The collars are programmed to periodically record vital location data as the bighorns move across their range throughout the year. After two years the collars will automatically drop off and biologists will then
recover the collars to download the data onto computers. That information is intended to provide detailed information about habitat selection, travel routes and other factors (i.e. lamb production and survival) that are critical to ensuring the long-term survival of this bighorn population.

The Teton Range bighorn sheep population is Wyoming’s smallest and most isolated native herd, numbering just 100-125 animals. Federal and state biologists have been concerned for many years about the long-term survival of this particular herd. Due to a loss of historic low-elevation winter range, the herd now lives year-round at high elevation in the Teton Range, where because of their small population they are vulnerable to a single event—disease, harsh winter weather or avalanches—that could quickly reduce their numbers and lead to potential extirpation of the herd.

Although broad-scale information is available about bighorn sheep seasonal distributions, further detailed information on habitat selection, travel routes and movements is urgently needed and critical to the herd’s long-term persistence.
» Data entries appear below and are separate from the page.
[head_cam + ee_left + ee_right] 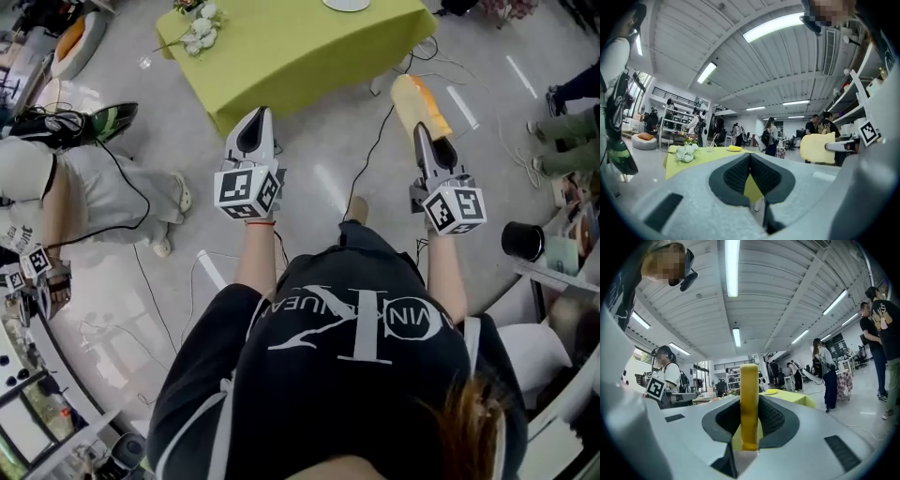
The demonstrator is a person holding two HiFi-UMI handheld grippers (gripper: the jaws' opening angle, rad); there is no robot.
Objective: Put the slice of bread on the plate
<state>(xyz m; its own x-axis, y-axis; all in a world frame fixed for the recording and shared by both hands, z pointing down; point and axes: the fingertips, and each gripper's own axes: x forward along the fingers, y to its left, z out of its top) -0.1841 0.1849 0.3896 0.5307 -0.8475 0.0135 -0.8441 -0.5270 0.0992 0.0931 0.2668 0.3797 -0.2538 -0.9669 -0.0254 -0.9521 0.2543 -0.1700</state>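
Observation:
My right gripper (419,129) is shut on a slice of pale yellow bread (417,98), held on edge out in front of me above the grey floor. In the right gripper view the bread (749,394) stands upright between the pads of that gripper (749,404). My left gripper (255,114) is held level beside it, its jaws shut with nothing between them (750,157); from there the bread (817,147) shows off to the right. A plate (347,5) lies on the far side of the green table (309,52) ahead.
White flowers (199,30) lie at the table's left corner. A person sits on the floor at the left (94,187). Cables trail across the floor (370,141). Shelving with a black cup (522,241) is at my right. People stand in the distance (769,136).

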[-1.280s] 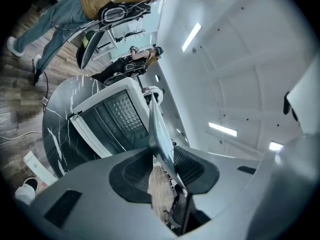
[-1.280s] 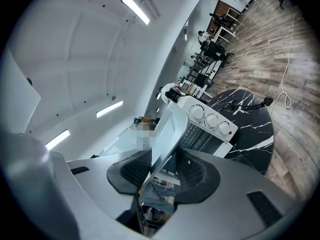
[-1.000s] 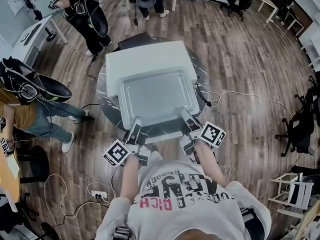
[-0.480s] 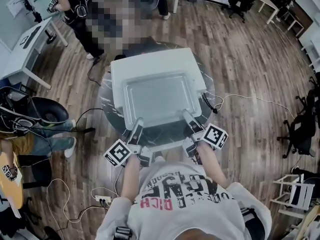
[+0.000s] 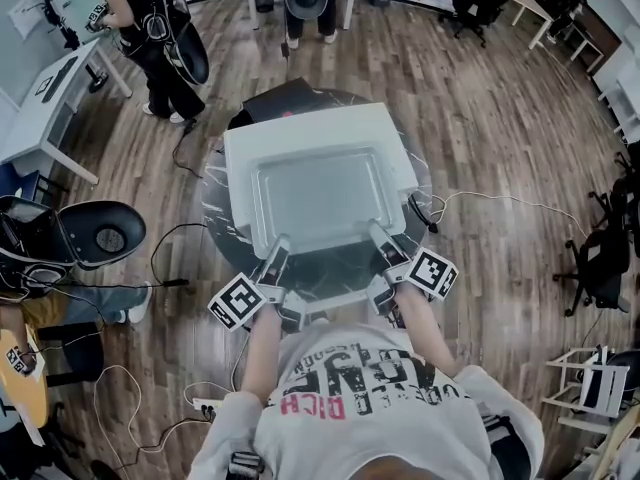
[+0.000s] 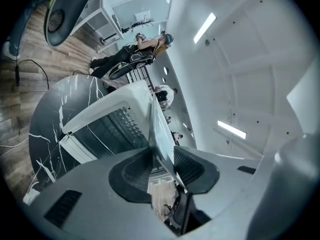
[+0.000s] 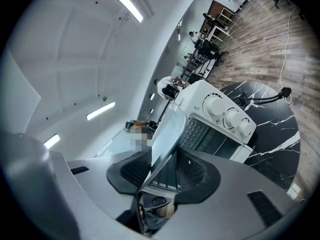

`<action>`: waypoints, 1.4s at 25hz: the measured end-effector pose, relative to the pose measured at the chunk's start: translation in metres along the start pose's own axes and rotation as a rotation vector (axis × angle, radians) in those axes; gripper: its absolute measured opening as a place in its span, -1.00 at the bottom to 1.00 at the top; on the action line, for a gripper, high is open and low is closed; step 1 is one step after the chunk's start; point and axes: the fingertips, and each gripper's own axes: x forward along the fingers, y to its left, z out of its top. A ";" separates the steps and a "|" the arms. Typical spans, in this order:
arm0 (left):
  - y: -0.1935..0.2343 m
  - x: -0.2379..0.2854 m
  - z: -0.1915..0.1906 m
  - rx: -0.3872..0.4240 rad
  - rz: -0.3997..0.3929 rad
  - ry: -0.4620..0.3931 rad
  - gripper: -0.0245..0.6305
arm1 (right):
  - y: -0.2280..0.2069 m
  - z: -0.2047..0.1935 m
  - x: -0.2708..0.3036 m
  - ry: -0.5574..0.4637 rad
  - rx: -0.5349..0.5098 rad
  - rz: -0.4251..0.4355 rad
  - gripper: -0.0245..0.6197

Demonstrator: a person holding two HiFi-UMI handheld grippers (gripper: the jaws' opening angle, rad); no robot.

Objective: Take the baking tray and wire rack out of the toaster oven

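A grey baking tray (image 5: pixel 318 193) is held level over the top of the white toaster oven (image 5: pixel 300 133). My left gripper (image 5: pixel 275 255) is shut on its near left rim and my right gripper (image 5: pixel 379 236) on its near right rim. In the left gripper view the tray's edge (image 6: pixel 159 129) runs between the pads, with the oven (image 6: pixel 100 111) beyond it. In the right gripper view the tray (image 7: pixel 169 126) is pinched the same way, next to the oven's knobs (image 7: pixel 226 115). The oven door (image 5: pixel 335 301) hangs open below my hands. Wire bars (image 6: pixel 122 126) show inside the oven's mouth.
The oven stands on a round black marble table (image 5: pixel 215 208). A black cable (image 5: pixel 425 213) runs off its right side. A dark stool (image 5: pixel 100 233) stands to the left and people (image 5: pixel 155 28) stand at the far left. Cords lie on the wood floor.
The tray and both grippers have shifted a little away from the person, further over the oven top. The people at the left and back have moved about.
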 end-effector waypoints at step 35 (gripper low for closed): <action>0.008 0.031 0.024 -0.038 -0.003 0.018 -0.52 | -0.004 0.019 0.041 -0.056 0.039 -0.034 -0.50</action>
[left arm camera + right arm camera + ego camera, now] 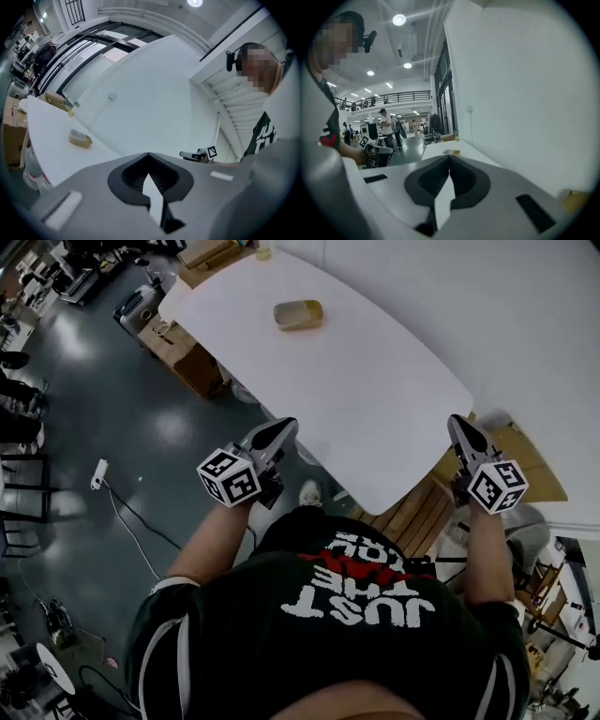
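At the near rim of the white rounded tabletop (375,390), your left gripper (279,431) and right gripper (461,427) both hover clenched tip to tip with nothing between the jaws, so this reads as approach, no contact. The small tan shallow tray (298,314) lies well apart toward the far end, nearer your left side; reaching it calls for a long forward stretch and parted jaws. Room is widest over the tabletop; a white wall runs along the right, and a wooden slatted chair (410,512) sits under the near edge.
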Demonstrator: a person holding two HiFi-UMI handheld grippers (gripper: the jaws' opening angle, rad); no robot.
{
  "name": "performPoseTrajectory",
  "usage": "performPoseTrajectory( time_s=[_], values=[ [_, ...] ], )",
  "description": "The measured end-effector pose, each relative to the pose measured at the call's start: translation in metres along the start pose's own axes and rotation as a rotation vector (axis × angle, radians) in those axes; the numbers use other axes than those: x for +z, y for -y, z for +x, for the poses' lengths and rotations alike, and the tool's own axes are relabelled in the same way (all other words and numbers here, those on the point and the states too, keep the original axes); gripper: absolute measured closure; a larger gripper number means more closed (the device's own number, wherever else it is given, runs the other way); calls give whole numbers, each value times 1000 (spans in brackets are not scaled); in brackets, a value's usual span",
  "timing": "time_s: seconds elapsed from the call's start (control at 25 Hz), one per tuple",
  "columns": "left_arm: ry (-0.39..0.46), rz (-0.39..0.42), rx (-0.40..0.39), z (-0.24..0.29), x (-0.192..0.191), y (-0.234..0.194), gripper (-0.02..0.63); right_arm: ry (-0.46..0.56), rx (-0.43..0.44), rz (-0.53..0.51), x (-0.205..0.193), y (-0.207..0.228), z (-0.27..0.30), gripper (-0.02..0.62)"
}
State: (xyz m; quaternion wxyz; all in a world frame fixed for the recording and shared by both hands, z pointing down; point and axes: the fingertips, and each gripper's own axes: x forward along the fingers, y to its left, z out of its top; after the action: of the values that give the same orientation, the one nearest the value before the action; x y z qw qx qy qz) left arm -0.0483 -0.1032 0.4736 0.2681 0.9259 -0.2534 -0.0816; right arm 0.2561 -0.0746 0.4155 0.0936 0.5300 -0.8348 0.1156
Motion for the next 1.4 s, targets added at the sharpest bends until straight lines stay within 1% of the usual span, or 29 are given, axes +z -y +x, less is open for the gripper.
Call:
performPoseTrajectory(
  time_s=[0.2,0.32,0.44,0.56,0.68,0.76,0.84,0.92,1.04,1.24,1.32,1.4],
  values=[
    [-39,4,13,62,55,-61,598,1,21,-12,53,32,89,588],
    [-64,-7,33,86,75,-88,598,-12,39,-19,71,42,128,588],
    [-84,-17,55,103,82,-108,598,-25,63,-19,81,50,156,588],
    [-76,-32,89,116,86,-129,598,-39,99,-19,82,56,179,588],
    [-66,-64,148,126,85,-156,598,-59,141,-24,78,65,199,588],
    [-66,-101,206,130,81,-176,598,-75,163,-20,76,73,212,588],
    [-62,-153,264,133,77,-197,598,-84,187,-16,78,78,225,588],
    [-56,-233,311,135,70,-220,597,-90,212,-11,76,78,236,588],
    [-36,-361,370,146,58,-266,593,-102,235,-7,62,78,254,588],
    [16,-618,427,159,41,-329,511,-129,252,-7,47,80,285,588],
    [35,-687,450,164,35,-352,488,-133,263,-15,44,79,301,588],
    [23,-733,476,171,25,-369,465,-138,277,-26,40,78,314,588]
  ],
)
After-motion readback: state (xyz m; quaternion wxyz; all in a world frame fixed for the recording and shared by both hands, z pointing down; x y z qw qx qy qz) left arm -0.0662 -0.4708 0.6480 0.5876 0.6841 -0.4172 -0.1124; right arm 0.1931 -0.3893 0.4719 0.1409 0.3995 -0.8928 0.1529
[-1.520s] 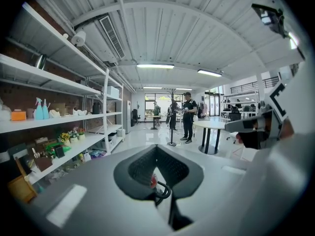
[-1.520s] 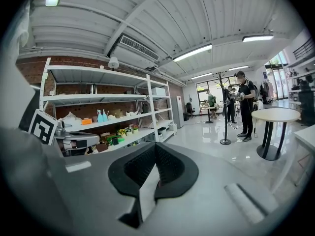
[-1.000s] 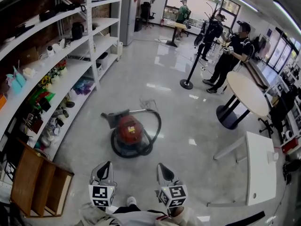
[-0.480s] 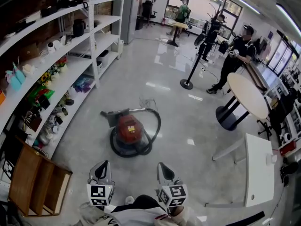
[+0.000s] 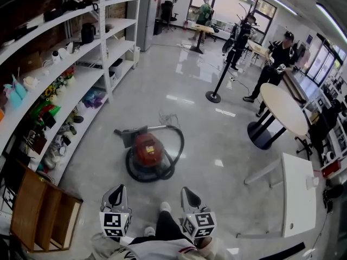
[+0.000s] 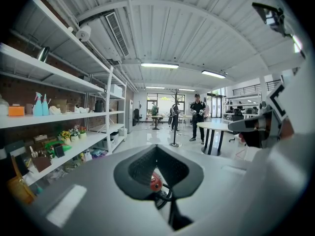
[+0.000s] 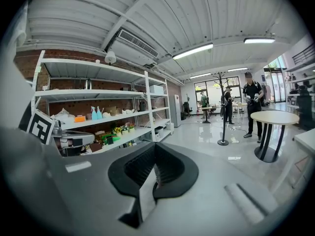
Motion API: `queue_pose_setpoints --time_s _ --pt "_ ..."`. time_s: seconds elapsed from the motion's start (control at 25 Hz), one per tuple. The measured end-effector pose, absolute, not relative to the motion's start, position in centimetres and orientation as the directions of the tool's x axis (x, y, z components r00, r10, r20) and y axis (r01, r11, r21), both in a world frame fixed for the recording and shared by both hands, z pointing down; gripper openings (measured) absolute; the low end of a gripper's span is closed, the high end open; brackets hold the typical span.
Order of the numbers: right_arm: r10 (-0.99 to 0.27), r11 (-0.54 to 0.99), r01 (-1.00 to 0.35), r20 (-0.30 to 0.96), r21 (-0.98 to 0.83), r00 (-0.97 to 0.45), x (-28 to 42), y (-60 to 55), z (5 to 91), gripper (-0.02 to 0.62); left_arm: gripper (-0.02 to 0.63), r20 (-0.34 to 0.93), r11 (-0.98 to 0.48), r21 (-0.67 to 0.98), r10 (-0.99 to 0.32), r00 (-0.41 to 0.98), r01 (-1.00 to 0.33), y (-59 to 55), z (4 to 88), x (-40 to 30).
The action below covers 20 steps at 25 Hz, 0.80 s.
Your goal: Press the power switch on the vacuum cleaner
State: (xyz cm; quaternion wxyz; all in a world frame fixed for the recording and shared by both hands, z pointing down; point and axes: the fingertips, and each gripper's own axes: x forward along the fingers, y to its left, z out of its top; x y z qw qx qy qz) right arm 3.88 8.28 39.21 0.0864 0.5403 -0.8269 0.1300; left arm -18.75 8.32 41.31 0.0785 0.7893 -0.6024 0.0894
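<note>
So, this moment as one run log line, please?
vacuum cleaner: on floor ahead, untouched | left gripper: fingers shut, empty | right gripper: fingers shut, empty | press: not yet done

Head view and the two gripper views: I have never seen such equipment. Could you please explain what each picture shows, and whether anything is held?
There is no robot. A person holds two hand tools, the left gripper and the right gripper; the cubes with square markers are parts of them. The head view comes from a camera on the person's head, looking down. Each gripper view comes from a camera on that gripper, looking along its jaws. On the floor ahead stands a red vacuum cleaner, its hose curving around it. Both grippers' jaws are together and hold nothing.
</note>
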Motion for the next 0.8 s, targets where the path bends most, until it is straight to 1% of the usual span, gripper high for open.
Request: queue_pose_setpoints --time_s 0.8 --pt "-0.858 0.400 -0.906 0.291 -0.137 -0.423 3.7 4.8 39.8 0.000 0.000 0.253 -0.242 0.013 -0.938 0.237 -0.970 5.4 41.8 -18.8"
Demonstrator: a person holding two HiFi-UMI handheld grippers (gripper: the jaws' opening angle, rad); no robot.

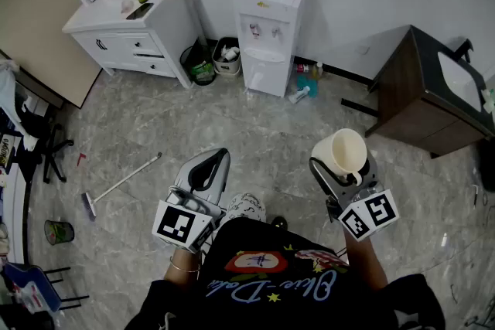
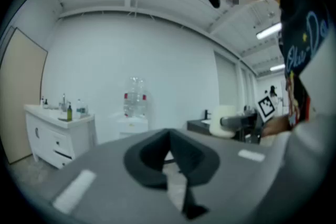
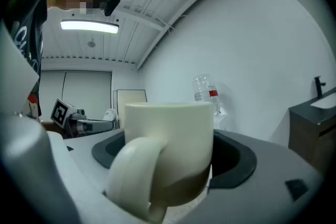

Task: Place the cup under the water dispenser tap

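At near left, the left hand-held gripper [image 1: 219, 158] points level, its jaws together on nothing. Far across the floor, at centre, the dispenser [image 1: 267, 50] stands against the wall, its taps [image 1: 255, 30] above a shallow recess. At near right, the right hand-held gripper [image 1: 343, 170] is clamped on the cup [image 1: 340, 149], which is upright with its handle toward the person, well apart from the dispenser. Likely risks are that the smooth cup slips from the wide grip while carried, or that jaws or rim strike a tap in the tight recess and tip the cup.
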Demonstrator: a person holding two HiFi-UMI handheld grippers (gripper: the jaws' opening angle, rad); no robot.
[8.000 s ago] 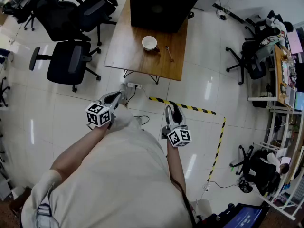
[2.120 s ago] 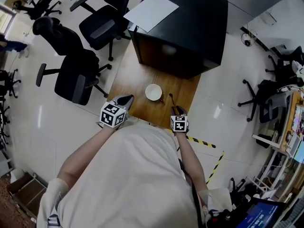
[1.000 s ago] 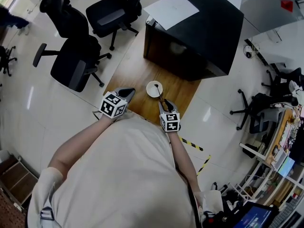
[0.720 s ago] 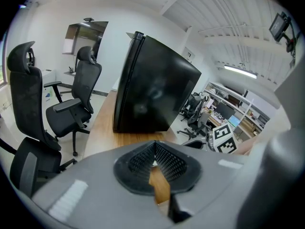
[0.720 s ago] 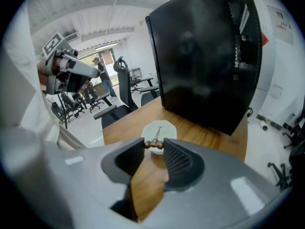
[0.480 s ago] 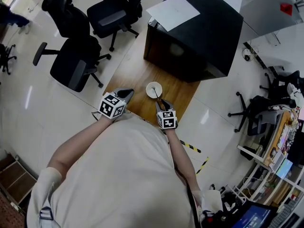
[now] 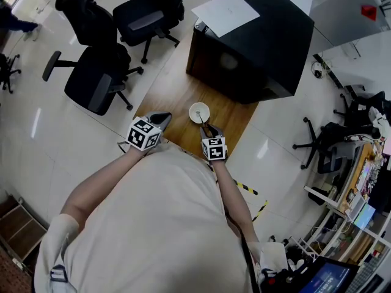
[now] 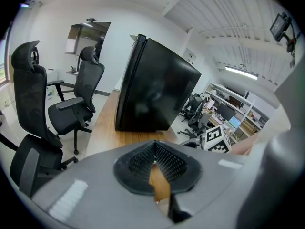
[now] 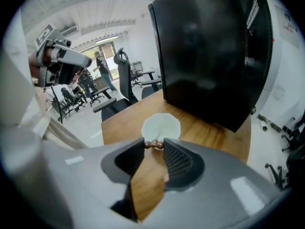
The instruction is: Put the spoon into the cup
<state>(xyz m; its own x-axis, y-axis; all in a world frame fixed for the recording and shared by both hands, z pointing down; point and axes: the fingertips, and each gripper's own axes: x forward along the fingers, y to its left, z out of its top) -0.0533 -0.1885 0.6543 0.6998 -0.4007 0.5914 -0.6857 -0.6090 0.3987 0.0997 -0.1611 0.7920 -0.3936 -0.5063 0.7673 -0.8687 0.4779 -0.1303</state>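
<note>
1. The cup is white and stands upright on the wooden tabletop. It is on the bare strip between the big black box and the near edge, roughly midway between the left and right edges.
2. The right gripper hangs over the near edge just in front of the cup and tips downward toward it.
3. Its jaws are pinching the spoon. The brown, beaded handle end lies crosswise between the two ribbed pads at their tips.
4. From above, the thin shaft runs from those jaws forward to the cup. Its far end is over the cup's mouth, though I cannot tell whether it touches the inside.
5. The left gripper is over the near left corner of the tabletop, well apart from the cup. Its jaws are pressed together at the tips, with only wood showing through the wedge behind them.
6. The black box takes up the far end of the tabletop, and a white sheet of paper lies on its top.
7. Black office chairs stand on the floor off the left edge.
</note>
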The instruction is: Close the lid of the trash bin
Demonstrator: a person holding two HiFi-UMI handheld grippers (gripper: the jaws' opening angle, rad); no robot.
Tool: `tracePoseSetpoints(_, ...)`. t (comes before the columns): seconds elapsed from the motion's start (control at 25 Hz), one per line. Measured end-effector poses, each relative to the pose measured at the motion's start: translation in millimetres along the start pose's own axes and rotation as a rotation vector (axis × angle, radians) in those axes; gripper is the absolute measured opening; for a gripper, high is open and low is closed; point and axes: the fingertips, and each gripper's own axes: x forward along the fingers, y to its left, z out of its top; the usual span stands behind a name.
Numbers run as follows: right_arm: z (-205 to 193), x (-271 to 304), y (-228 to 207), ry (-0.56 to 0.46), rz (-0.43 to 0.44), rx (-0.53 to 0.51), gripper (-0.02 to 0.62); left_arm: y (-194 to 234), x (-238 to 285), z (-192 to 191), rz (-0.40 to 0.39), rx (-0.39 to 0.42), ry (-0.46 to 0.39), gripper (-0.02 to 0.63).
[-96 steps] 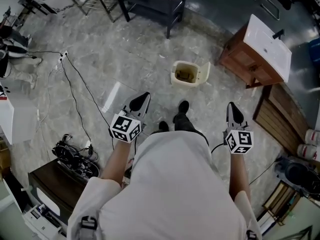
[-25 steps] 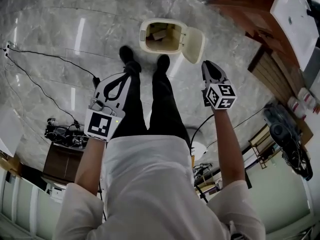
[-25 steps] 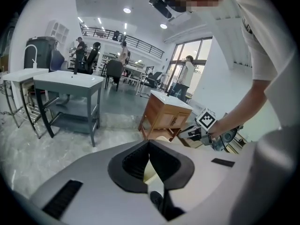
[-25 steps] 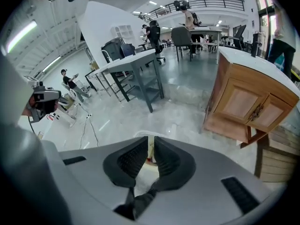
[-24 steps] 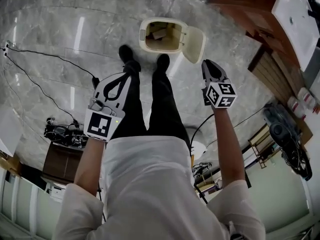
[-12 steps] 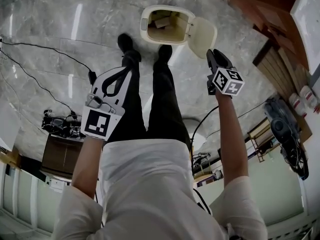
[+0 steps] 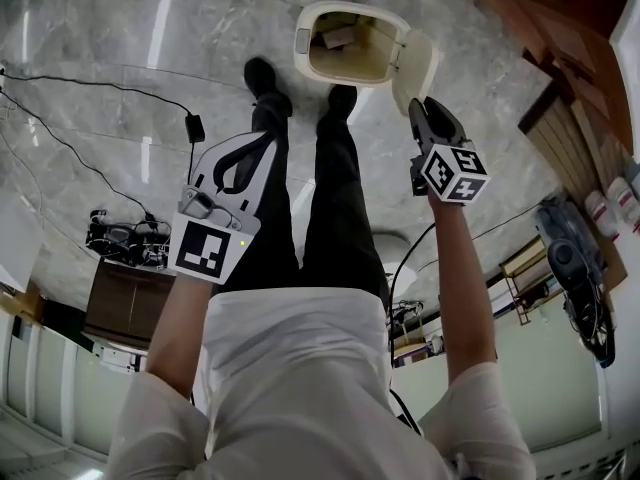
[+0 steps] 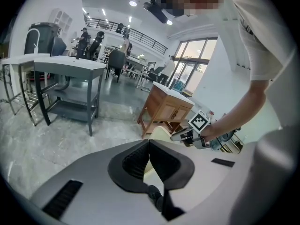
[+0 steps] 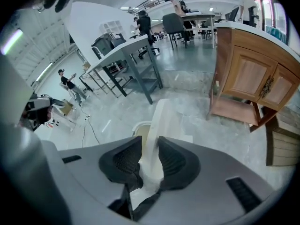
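The cream trash bin (image 7: 308,30) stands open on the floor just past the person's shoes, with scraps inside. Its lid (image 7: 416,66) is hinged up at the bin's right side, close to upright. My right gripper (image 7: 419,107) is at the lid's near edge. In the right gripper view the lid (image 9: 163,118) runs edge-on into the narrow gap between the jaws, and the right gripper (image 9: 147,139) is closed on it. My left gripper (image 7: 262,141) hangs shut and empty over the person's left leg; in its own view the left gripper (image 8: 149,142) has its tips touching.
A wooden cabinet (image 7: 565,28) stands right of the bin, near the lid. Black cables (image 7: 90,80) and a power adapter (image 7: 195,128) lie on the marble floor at left. A dark low cabinet (image 7: 118,318) is behind left. A grey table (image 8: 70,67) stands farther off.
The right gripper has reached the lid's edge, and the lid now looks more upright than half a second ago. The left gripper has stayed shut by the leg.
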Motion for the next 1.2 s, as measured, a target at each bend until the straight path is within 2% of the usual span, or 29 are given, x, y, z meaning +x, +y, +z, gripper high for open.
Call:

The 20 ewes were captured last Thursday and Friday. Technicians netted the sheep from a helicopter and then fitted them with the collars. No injuries were reported, either to the sheep or the technicians. Agencies participating in the study include the National Park Service, the Bridger-Teton National Forest, the Caribou-Targhee National Forest, and the Wyoming Game and Fish Department.

Growing recognition of the questionable future for this bighorn sheep population led to the formation of a Teton Range Bighorn Sheep Working Group in 1990—a group comprised of representatives from Wyoming Game and Fish Department, Bridger-Teton and Caribou-Targhee national forests, and Grand Teton National Park, as well as several individuals with expertise in bighorn ecology who are affiliated with non-governmental organizations.

Previous efforts to improve the Teton Range herd’s survival included seasonal closures of sheep winter ranges to reduce disturbance impacts during an especially stressful time of year, and the retirement of domestic sheep allotments in forest locations on the western slopes of the Teton Range. Although progress has been made in reducing some of the threats to the long-term survival of Teton Range herd, uncertainties still remain regarding their current distribution, and whether bighorn sheep avoid areas of human activity. Consequently, there is a critical need to further assess habitat selection patterns and general population status of this isolated sheep herd.